Material for the task:

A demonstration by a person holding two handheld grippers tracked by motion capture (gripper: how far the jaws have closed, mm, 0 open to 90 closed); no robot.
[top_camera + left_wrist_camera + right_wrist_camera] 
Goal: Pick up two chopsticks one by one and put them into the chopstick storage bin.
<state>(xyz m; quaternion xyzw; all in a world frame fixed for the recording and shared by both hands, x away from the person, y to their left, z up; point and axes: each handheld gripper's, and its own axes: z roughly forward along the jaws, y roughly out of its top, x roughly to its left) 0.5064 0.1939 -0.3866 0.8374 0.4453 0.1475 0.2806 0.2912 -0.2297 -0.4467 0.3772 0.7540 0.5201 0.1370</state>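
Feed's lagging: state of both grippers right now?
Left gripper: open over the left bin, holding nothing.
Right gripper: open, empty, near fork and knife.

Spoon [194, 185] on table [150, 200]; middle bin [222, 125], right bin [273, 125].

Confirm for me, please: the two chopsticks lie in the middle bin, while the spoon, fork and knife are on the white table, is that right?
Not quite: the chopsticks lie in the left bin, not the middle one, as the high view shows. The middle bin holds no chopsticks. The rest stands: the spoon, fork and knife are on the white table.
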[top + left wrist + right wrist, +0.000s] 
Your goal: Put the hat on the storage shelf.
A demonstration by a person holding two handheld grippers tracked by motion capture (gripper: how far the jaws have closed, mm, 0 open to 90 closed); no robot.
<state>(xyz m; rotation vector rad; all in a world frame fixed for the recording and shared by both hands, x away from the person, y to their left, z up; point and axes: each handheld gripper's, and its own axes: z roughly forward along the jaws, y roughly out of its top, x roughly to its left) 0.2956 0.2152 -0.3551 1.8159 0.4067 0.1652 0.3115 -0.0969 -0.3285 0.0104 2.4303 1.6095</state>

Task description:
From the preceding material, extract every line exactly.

Answer:
A demonstration by a person holding two handheld grippers tracked by motion capture (gripper: how far the jaws have closed, mm, 0 open to 90 closed); no robot.
[top_camera + left_wrist_camera + right_wrist_camera] 
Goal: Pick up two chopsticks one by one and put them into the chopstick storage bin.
<state>(xyz m; quaternion xyzw; all in a world frame fixed for the recording and shared by both hands, x away from the person, y to their left, z up; point and axes: each handheld gripper's, and its own axes: z roughly forward along the jaws, y roughly out of its top, x roughly to its left) 0.5064 0.1939 -0.3866 0.8374 0.4453 0.1475 0.2806 0.2912 -0.2297 -0.4467 0.3772 0.7540 0.5201 0.1370</state>
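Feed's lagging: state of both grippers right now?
Left gripper: open over the left bin, holding nothing.
Right gripper: open, empty, near fork and knife.

Spoon [194, 185] on table [150, 200]; middle bin [222, 125], right bin [273, 125].

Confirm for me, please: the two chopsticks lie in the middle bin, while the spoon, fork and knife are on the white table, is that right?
Not quite: the chopsticks lie in the left bin, not the middle one, as the high view shows. The middle bin holds no chopsticks. The rest stands: the spoon, fork and knife are on the white table.
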[top + left wrist + right wrist, +0.000s] 
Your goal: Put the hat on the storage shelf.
A demonstration by a person holding two handheld grippers tracked by motion capture (gripper: how far the jaws have closed, mm, 0 open to 90 closed); no robot.
<state>(xyz m; rotation vector rad; all in a world frame fixed for the recording and shared by both hands, x away from the person, y to their left, z up; point and axes: each handheld gripper's, and its own axes: z roughly forward along the jaws, y roughly out of its top, x roughly to its left) 0.2956 0.2152 -0.3551 1.8159 0.4067 0.1652 0.3115 -0.0969 -0.3285 0.0104 2.4303 1.6095</state>

This finishes the exercise.